-- Opening Marker --
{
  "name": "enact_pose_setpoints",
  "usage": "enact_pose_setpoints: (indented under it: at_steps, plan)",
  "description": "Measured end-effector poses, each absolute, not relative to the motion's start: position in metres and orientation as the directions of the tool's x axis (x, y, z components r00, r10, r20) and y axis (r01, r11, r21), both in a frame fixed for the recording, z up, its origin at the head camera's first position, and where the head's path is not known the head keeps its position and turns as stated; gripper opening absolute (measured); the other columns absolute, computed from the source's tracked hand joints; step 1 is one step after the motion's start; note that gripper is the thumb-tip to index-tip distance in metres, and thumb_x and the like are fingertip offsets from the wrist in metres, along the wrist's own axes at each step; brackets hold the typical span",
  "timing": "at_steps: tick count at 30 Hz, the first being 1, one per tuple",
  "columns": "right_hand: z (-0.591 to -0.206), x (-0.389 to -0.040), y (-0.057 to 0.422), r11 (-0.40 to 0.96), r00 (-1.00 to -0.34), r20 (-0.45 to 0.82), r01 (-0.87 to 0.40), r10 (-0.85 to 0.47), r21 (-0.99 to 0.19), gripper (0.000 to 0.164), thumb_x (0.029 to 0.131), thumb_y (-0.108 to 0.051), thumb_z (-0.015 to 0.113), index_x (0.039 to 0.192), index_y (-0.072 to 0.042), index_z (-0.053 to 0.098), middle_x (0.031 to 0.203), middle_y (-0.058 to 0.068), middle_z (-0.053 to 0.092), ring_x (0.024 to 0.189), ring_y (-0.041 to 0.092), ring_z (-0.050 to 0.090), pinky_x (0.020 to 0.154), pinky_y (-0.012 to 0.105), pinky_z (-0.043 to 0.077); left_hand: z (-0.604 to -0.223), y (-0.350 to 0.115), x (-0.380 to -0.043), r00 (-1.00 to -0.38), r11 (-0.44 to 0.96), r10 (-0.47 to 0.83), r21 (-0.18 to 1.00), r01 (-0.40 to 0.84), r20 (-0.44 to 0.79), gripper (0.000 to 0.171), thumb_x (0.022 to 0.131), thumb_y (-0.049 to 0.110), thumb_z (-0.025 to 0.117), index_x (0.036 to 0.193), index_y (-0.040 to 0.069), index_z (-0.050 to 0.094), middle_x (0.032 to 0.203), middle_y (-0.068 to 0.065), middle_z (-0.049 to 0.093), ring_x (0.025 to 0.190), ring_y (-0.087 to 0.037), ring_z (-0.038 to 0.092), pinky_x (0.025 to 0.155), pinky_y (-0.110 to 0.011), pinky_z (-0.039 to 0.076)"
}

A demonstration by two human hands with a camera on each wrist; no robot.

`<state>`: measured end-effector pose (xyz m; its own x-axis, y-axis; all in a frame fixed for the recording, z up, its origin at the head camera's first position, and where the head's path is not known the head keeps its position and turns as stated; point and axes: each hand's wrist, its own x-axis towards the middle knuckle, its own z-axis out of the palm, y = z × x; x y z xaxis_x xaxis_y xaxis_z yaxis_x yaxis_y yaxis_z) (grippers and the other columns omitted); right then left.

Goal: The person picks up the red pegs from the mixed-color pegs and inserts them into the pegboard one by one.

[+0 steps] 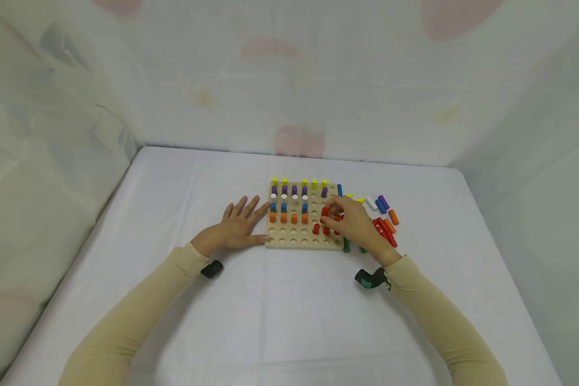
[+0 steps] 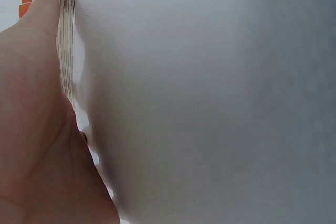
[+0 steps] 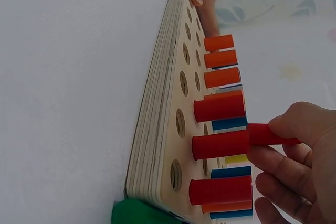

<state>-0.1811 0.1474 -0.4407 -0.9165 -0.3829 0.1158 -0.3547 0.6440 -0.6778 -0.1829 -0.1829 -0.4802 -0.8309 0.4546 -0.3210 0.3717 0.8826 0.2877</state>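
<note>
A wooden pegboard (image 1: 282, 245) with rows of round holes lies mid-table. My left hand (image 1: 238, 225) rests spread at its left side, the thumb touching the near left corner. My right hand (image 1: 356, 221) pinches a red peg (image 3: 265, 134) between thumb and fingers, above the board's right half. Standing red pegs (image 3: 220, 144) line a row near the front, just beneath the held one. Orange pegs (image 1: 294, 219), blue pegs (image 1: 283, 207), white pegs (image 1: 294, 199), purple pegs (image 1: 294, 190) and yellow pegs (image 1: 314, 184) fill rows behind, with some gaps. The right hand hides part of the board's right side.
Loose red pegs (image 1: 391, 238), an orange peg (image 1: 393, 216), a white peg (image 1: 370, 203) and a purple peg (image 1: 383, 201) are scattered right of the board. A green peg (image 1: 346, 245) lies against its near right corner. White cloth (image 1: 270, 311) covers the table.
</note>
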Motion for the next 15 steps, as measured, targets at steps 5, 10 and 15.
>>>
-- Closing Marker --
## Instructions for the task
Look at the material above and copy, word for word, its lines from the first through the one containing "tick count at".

## Answer for the task
{
  "name": "enact_pose_setpoints",
  "usage": "enact_pose_setpoints: (indented under it: at_steps, plan)",
  "description": "Measured end-effector poses, each absolute, not relative to the motion's start: position in metres and orientation as the directions of the tool's x axis (x, y, z components r00, r10, r20) and y axis (r01, r11, r21), both in a frame fixed for the recording, z up, its origin at the head camera's first position, and where the head's path is not known the head keeps its position and turns as stated; gripper opening absolute (measured); the other columns absolute, computed from the source's tracked hand joints; step 1 is one step after the motion's start; note that gripper is the thumb-tip to index-tip distance in metres, and thumb_x and the like are fingertip offsets from the wrist in metres, along the wrist's own axes at each step; brackets hold the typical span",
  "timing": "at_steps: tick count at 30 Hz, the first being 1, one per tuple",

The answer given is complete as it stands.